Thursday brought more economic data on inflation with the PPI gaining 0.7% versus -0.2% previously… the data reflects the increased costs at the producer level for goods. Those prices eventually get pushed on the consumer raising concerns about future CPI reports. Add in two Fed presidents speaking in the media of the possible need to move 50 bps at the next FOMC meeting versus the expected 25 bps. That rattled investors and stocks sold off late in the day. The S&P 500 index started the day down 1.4% on the PPI data but managed to fight back to near even on the day. In the last hour of trading the bottom fell out and the index closed lower on the day. There has been plenty of economic data this week and for the most part, investors have taken it in stride. There were some major shifts in the last three days with the dollar moving higher, interest rates moving higher, and inflation worries rising. The data isn’t as good as the headlines want us to believe. Retail sales on Wednesday were higher than expected, but so was inflation which retail sales are reported in dollars, not units sold. The propaganda house, alias White House, wants us to believe all is well. A true sign of indecision about the data is showing up in the intraday charts and the daily charts are showing an attempt to resume the uptrend until the last hour of trading on Thursday. This brings us to Friday trading and how investors will respond. After-hours futures were trading lower. The S&P 500 index closed above the 4086 key level at 4090… if we close below that mark on Friday I would look for the markets to retrace further. 4011 would be the next potential support. The NASDAQ shows a break higher from the flag pattern on average volume. The decision relative to direction is still in play. All said the leaders held helping the upside mantra and we watch to see if that continues on Thursday with more economic data on tap. The breaks higher are holding and we will continue to take what the market offers.

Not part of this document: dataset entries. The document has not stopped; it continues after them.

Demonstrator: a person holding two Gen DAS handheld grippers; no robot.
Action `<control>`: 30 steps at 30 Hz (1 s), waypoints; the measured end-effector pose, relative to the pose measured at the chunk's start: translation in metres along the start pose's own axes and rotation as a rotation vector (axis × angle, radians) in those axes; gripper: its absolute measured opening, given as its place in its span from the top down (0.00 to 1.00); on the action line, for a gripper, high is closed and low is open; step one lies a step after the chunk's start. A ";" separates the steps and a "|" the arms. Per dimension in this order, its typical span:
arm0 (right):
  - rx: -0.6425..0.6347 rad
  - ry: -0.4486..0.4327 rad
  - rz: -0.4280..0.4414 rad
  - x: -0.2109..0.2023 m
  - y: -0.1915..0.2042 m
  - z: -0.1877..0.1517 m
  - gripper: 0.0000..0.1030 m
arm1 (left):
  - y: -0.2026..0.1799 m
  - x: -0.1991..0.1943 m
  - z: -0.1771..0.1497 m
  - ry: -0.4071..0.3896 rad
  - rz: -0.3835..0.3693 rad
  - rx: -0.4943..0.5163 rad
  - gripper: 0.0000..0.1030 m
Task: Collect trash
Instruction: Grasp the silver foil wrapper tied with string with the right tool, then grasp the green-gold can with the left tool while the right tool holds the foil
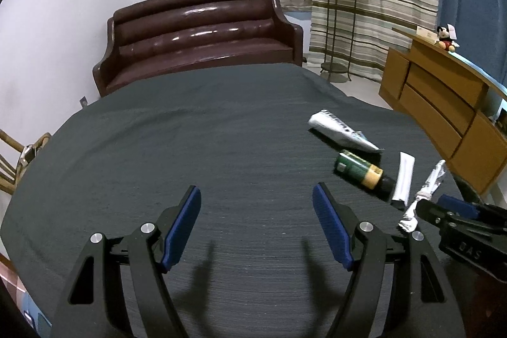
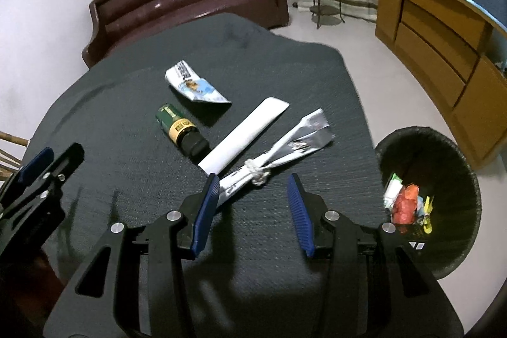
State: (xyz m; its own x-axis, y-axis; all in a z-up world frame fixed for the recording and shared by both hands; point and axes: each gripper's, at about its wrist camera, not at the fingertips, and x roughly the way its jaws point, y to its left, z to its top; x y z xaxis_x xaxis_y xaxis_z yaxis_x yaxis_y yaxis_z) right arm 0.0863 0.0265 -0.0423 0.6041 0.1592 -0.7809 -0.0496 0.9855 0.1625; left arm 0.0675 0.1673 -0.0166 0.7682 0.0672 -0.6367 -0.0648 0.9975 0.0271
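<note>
On the dark grey table cloth (image 2: 126, 122) lie a knotted silver wrapper (image 2: 279, 151), a white paper strip (image 2: 244, 135), a green and yellow bottle (image 2: 179, 129) on its side, and a crumpled blue-white packet (image 2: 193, 83). My right gripper (image 2: 253, 182) is open, its jaws just short of the wrapper's knot, the left pad by the wrapper's near end. My left gripper (image 1: 256, 195) is open and empty over bare cloth, left of the trash. The left wrist view shows the same bottle (image 1: 361, 171), packet (image 1: 342, 132), strip (image 1: 403, 176) and wrapper (image 1: 424, 195) at right.
A black mesh bin (image 2: 456, 167) with several pieces of coloured trash stands on the floor right of the table. A dark brown sofa (image 1: 202, 34) is behind the table. A wooden cabinet (image 2: 443, 46) and a plant stand (image 1: 339, 30) are at the right.
</note>
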 end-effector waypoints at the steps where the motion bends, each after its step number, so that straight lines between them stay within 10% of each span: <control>1: 0.001 -0.004 -0.010 0.001 0.001 0.002 0.58 | 0.002 0.001 0.001 0.001 -0.002 -0.004 0.31; 30: -0.043 -0.053 -0.062 0.007 -0.019 0.013 0.84 | -0.022 0.014 0.007 0.045 -0.109 0.015 0.30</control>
State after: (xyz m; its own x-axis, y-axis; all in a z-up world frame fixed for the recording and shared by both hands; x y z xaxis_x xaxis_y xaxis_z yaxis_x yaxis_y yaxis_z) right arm 0.1021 0.0084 -0.0431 0.6480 0.0951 -0.7557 -0.0439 0.9952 0.0876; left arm 0.0837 0.1468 -0.0204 0.7409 -0.0419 -0.6703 0.0270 0.9991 -0.0327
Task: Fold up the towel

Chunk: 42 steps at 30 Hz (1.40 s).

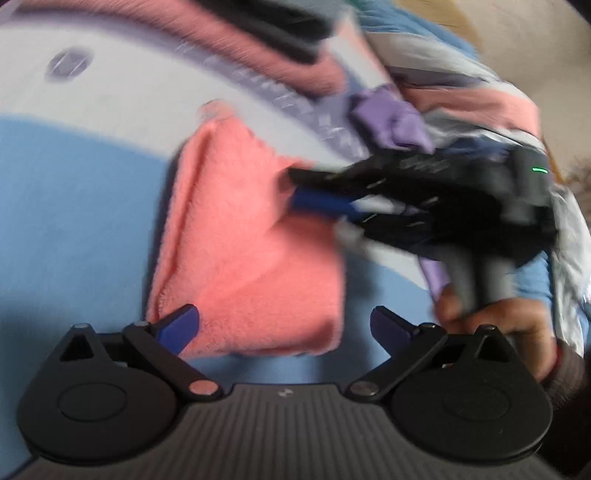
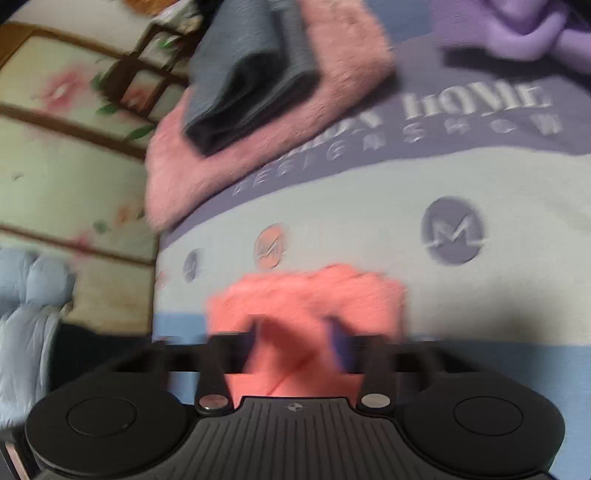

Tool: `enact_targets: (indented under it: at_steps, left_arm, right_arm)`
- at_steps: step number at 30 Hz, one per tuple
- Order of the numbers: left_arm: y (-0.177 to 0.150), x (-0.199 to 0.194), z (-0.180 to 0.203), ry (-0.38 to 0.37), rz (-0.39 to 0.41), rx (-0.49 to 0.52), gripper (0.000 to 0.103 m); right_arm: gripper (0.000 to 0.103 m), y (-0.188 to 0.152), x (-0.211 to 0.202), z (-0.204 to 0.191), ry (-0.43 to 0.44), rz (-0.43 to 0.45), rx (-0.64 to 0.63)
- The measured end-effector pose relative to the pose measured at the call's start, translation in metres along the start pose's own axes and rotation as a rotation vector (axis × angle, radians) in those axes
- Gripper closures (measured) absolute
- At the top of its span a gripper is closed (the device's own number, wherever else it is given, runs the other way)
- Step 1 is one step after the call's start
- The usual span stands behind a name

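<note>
A coral towel [image 1: 251, 240], folded into a thick pad, lies on a blue, white and purple bed cover [image 1: 74, 206]. My left gripper [image 1: 284, 325] is open just short of the towel's near edge, its left fingertip [image 1: 181, 325] over the near left corner. My right gripper [image 1: 299, 188] comes in from the right, and its blue-padded fingers pinch the towel's right edge. In the blurred right wrist view the right gripper [image 2: 297, 336] has the towel [image 2: 306, 295] bunched between its fingers. A hand [image 1: 491, 321] holds that gripper's handle.
At the back lies a pink towel [image 2: 258, 147] with a folded grey cloth [image 2: 251, 81] on top. A crumpled purple cloth [image 2: 517, 29] sits further right. The cover's left edge drops to a floral floor mat [image 2: 74, 147] and a pale blue padded garment [image 2: 26, 295].
</note>
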<state>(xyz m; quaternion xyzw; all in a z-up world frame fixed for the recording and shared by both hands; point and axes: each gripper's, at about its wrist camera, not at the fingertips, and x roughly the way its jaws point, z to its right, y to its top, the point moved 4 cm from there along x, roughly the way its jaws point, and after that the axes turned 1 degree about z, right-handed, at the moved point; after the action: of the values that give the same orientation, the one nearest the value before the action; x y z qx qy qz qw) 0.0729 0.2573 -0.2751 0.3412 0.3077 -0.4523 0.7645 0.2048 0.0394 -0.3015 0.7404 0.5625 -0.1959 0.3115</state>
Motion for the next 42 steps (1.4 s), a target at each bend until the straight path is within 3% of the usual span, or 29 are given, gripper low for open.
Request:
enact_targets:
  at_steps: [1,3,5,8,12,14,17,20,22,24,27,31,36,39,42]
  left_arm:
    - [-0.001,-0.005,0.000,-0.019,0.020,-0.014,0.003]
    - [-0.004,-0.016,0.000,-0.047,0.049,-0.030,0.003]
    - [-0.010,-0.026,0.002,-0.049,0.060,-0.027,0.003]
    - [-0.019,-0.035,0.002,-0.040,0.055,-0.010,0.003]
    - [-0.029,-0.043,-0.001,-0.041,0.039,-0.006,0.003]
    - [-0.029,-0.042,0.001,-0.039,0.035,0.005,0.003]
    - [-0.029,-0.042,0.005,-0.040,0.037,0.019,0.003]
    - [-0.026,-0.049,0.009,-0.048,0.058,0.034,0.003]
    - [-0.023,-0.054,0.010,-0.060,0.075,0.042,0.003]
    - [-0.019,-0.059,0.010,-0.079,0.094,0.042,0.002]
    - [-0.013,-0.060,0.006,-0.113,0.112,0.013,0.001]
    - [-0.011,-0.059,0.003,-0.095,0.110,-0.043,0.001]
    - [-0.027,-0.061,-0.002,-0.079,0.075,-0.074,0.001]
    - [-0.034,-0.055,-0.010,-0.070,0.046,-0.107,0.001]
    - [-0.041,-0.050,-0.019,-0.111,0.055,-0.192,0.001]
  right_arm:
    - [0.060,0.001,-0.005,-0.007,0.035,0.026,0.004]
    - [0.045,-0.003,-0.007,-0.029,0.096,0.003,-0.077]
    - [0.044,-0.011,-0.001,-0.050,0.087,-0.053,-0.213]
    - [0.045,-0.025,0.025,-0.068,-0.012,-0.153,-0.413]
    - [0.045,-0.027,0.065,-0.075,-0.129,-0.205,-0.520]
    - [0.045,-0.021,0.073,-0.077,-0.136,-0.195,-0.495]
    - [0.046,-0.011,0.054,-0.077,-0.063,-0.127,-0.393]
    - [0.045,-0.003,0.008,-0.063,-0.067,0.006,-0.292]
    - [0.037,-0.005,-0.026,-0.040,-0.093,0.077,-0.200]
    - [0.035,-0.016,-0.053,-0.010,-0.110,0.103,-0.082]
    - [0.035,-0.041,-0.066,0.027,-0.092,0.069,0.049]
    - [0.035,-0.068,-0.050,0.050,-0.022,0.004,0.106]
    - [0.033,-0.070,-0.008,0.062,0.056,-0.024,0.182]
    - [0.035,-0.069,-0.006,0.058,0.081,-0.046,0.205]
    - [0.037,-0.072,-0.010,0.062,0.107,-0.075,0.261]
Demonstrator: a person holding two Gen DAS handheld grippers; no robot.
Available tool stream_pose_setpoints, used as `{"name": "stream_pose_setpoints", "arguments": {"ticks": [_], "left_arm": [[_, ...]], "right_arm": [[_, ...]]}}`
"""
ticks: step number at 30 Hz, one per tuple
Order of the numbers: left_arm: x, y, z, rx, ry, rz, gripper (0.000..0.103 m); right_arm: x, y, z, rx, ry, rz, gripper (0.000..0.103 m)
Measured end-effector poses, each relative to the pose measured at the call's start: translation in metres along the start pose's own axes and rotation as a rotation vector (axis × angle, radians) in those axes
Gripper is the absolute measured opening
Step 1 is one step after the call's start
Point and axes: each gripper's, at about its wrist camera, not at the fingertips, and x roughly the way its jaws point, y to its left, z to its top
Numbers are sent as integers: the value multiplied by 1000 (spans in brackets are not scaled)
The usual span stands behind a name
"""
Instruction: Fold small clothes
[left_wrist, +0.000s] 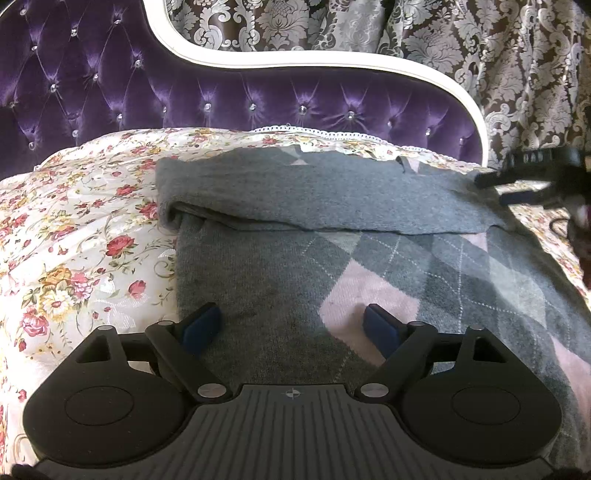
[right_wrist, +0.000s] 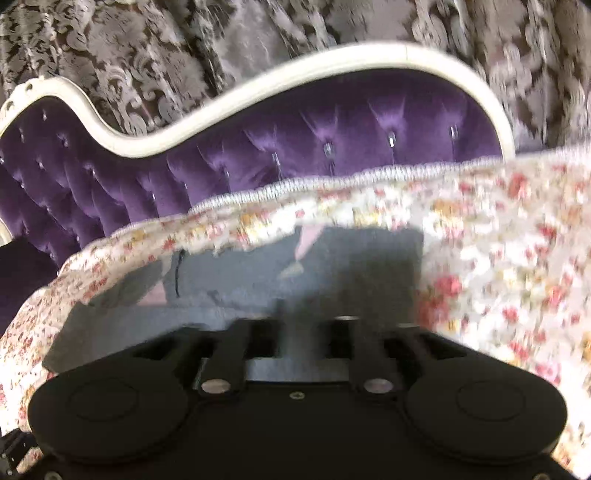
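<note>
A grey argyle sweater (left_wrist: 280, 280) with pink diamonds lies flat on the floral bedspread (left_wrist: 81, 236). A plain grey part is folded across its far end (left_wrist: 295, 192). My left gripper (left_wrist: 291, 326) hovers low over the sweater's near part, open, blue pads (left_wrist: 201, 326) wide apart with nothing between them. My right gripper (left_wrist: 489, 191) is at the sweater's far right corner, its fingers apart. In the blurred right wrist view the right gripper (right_wrist: 301, 330) stands open over the grey sweater (right_wrist: 240, 284), and no cloth is visibly pinched.
A purple tufted headboard (left_wrist: 258, 99) with a white frame (left_wrist: 332, 61) rises behind the bed. Brown and silver damask curtains (left_wrist: 517, 74) hang beyond it. The floral bedspread (right_wrist: 498, 258) spreads out on both sides of the sweater.
</note>
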Motion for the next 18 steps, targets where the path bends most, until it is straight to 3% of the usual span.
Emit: {"name": "stream_pose_setpoints", "arguments": {"ticks": [1,5,6,7,8,10,13,16,18], "left_arm": [[0,0,0,0,0,0,85],[0,0,0,1,0,1,86],[0,0,0,2,0,1,86],[0,0,0,2,0,1,86],[0,0,1,2,0,0,86],[0,0,0,2,0,0,86],[0,0,1,1,0,-1,86],[-1,1,1,-2,1,-5,86],[-2,4,3,-14,3,-16,85]], "right_arm": [[0,-2,-4,-1,7,-5,68],[8,-5,-18,-12,41,-11,66],[9,-6,-21,-11,49,-7,59],[10,-4,-22,-16,56,-4,41],[11,-1,-24,-32,56,-13,31],[9,6,-22,-64,48,-2,20],[-2,20,-13,-136,2,18,18],[-12,18,1,-163,-73,-60,18],[0,5,5,-124,-41,-113,20]]}}
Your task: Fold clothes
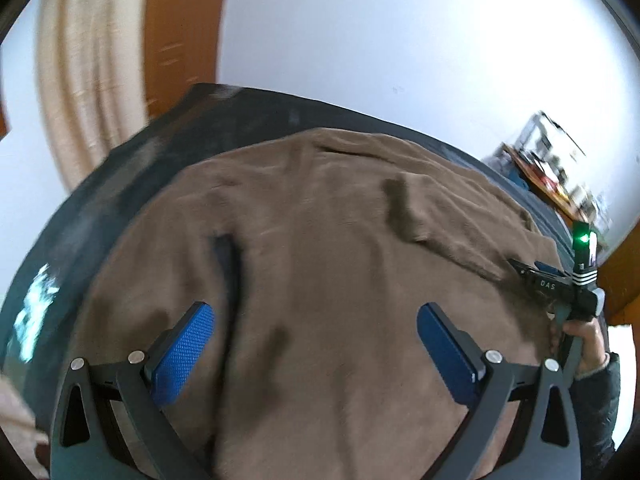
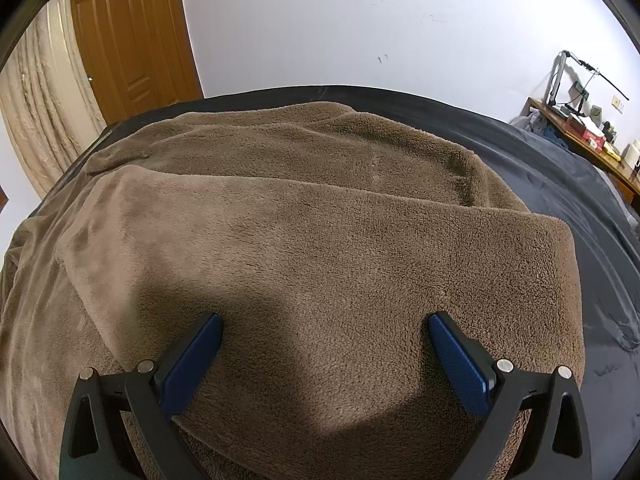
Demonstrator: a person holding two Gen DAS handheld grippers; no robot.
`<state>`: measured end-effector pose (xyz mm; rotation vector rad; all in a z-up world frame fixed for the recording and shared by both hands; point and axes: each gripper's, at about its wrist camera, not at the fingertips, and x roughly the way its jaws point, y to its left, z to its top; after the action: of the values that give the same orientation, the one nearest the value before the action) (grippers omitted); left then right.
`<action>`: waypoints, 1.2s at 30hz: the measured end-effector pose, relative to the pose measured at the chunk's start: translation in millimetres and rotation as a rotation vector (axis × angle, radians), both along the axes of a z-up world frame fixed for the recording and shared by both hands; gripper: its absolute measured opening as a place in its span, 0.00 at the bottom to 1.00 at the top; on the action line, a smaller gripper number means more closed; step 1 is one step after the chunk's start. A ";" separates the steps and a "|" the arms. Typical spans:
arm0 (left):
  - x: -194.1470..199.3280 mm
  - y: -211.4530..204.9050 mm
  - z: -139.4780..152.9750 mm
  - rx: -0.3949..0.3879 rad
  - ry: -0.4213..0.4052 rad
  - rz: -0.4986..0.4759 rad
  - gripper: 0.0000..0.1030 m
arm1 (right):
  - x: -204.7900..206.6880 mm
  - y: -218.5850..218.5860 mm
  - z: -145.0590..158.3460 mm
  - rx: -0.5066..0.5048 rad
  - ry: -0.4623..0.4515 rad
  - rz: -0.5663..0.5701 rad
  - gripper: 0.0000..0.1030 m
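A brown fleece garment (image 1: 320,240) lies spread on a bed with a dark sheet (image 1: 100,208). My left gripper (image 1: 316,320) hangs open just above it, blue pads wide apart with nothing between them. At the right edge of the left wrist view a hand holds the right gripper (image 1: 532,272) at the cloth's border; its jaws are hard to make out there. In the right wrist view the right gripper (image 2: 324,328) stands open over a folded-over flap of the fleece garment (image 2: 320,240), whose straight edge runs across toward the right.
A wooden door (image 2: 132,40) and a beige curtain (image 2: 44,112) stand at the back left by a white wall. A cluttered desk (image 2: 588,132) is at the far right. Dark sheet (image 2: 580,200) shows right of the garment.
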<state>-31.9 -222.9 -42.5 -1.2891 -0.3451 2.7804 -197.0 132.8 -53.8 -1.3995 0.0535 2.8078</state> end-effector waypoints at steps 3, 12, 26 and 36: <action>34.6 -41.9 3.4 0.015 -0.010 0.095 0.99 | 0.1 -0.2 0.0 0.001 0.000 0.000 1.00; 108.4 -146.7 -27.5 0.145 -0.107 0.382 0.99 | 0.2 -0.6 0.1 0.004 0.000 0.002 1.00; 121.4 -143.9 -63.4 0.189 -0.181 0.369 0.80 | -0.3 -0.8 0.6 -0.001 0.002 0.001 1.00; 120.7 -142.3 -61.0 0.206 -0.193 0.378 0.63 | 0.3 -0.3 1.1 -0.008 0.005 0.000 1.00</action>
<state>88.8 -365.2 -103.5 -1.5833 -0.9517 2.8060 -196.8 132.5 -52.8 -1.3942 0.0654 2.8142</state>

The volume remains average giving some questions about the bump higher, the VIX closed at 20.1 rising 10% on the PPI data. The S&P 500 index closed down 1.4% for the day. The NASDAQ was down 1.8%. Small Caps (Russell 2000) were down 1%. The leadership in technology and consumer stocks tested lower on the day but remains in a position to resume the uptrend. The ten-year treasury yield closed at 3.84% up 3 bps for the day. Bonds are pricing in the Fed and future rate hikes. TLT broke the trendline from the November lows and offered a short entry signal (TMV) which moved higher on Thursday as yeilds rose. Crude (USO) was down 0.8% as it remains in a trading range. Gasoline (UGA) was down 2.1% and moving below the 50 DMA. Natural gas (UNG) was down 1.9% and holding near the April 2021 lows. The dollar was up 0.1% on the day adding to the bottom reversal and showing belief the Fed will continue hiking rates. We are focused on managing the risk and watching how this all unfolds.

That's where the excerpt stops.